On the second flight, you can see in the video at the end there was an issue with the main chute deploying. It looks like a tangle, but it isn’t. What happened was the deployment bag completely ripped out at the end where the pilot chute pulls it off the main and the parachute was pulled through the rip for a couple feet. Luckily, it acted more like a slider – when the parachute fully opened, it pushed the bag off and fully inflated.
The deployment bag is from Skyangle and is the one sold to work with the Skyangle Cert XL chute I used. Post-mortem showed the bag had some really awful stitching at the end. Inspecting the other Skyangle deployment bags revealed the same.
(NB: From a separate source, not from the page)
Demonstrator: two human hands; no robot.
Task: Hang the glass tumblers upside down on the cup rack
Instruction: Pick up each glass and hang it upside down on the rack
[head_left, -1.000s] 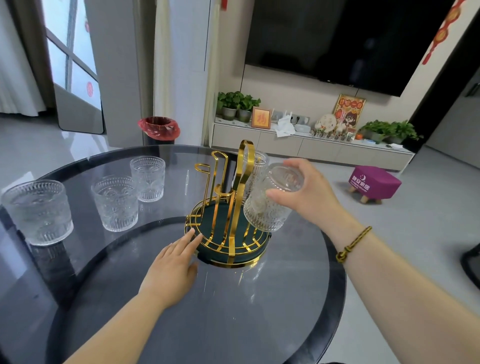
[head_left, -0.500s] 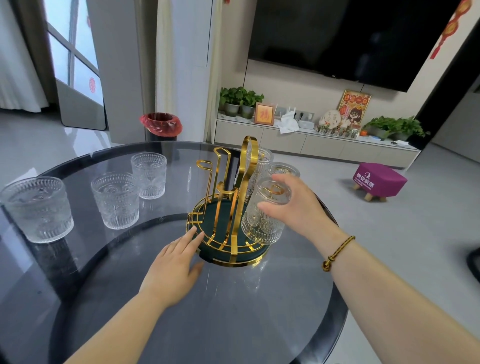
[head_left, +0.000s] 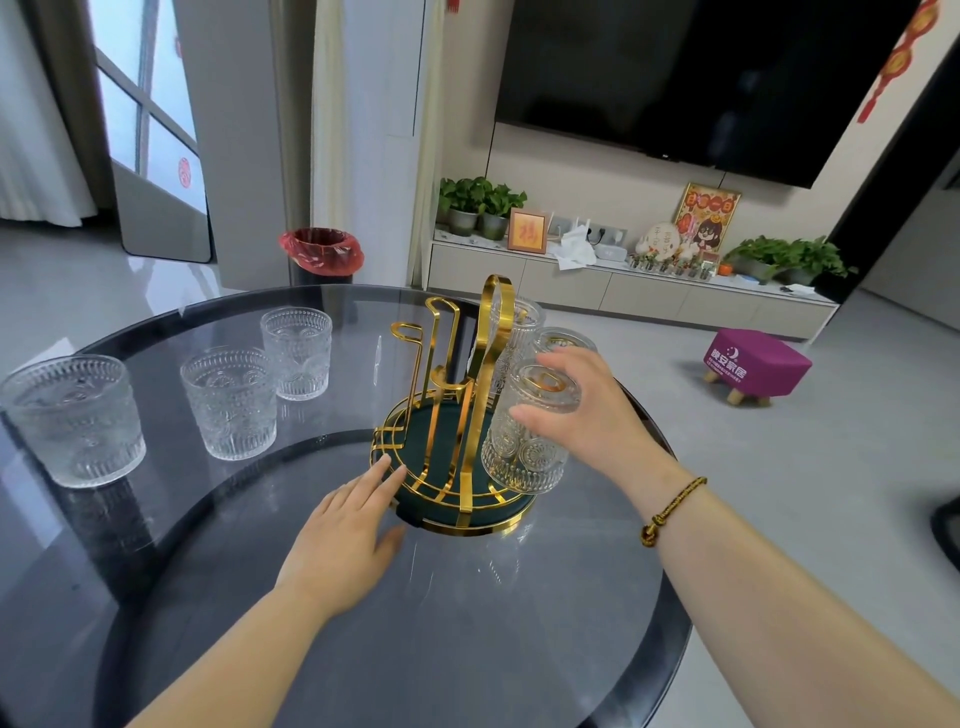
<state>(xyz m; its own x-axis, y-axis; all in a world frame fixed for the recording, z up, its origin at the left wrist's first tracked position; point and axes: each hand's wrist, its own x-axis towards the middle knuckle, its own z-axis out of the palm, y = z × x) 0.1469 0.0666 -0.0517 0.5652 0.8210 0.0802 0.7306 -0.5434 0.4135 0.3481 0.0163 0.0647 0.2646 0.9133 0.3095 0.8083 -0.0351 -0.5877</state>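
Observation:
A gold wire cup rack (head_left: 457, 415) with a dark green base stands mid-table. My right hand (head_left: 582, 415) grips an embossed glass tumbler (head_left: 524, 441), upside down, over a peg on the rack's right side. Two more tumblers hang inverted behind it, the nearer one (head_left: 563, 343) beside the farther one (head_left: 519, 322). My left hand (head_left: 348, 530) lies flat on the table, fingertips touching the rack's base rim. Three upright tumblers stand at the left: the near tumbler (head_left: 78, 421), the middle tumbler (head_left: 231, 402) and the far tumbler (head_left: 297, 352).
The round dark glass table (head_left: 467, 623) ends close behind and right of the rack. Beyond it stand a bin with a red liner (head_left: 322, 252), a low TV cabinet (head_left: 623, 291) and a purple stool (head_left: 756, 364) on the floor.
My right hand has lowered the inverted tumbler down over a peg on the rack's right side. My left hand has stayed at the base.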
I talked to Teddy at Onebadhawk and I am going to have him sew the end closures with Kevlar thread. That should prevent that problem again.
On a positive note, the nylon rods, nylon wing nuts and fiberglass hex nuts in the nosecone worked beautifully! No problems at all – everything looks great. I will keep an eye on them for wear over time, but with two flights logged, no issues yet. Featherweight altimeter worked great (didn’t need it, first flight almost literally landed on the pad) and I tried a flight with both the Featherweight GPS and the Marco Polo transmitter – no issues, they did not interfere with each other.
On subsequent flights, I used a Fruity Chutes 30″ Iris as a drogue and it worked perfectly. I also switched to Fruity Chutes deployment bags and they seem to be much better than the Skyangle bags.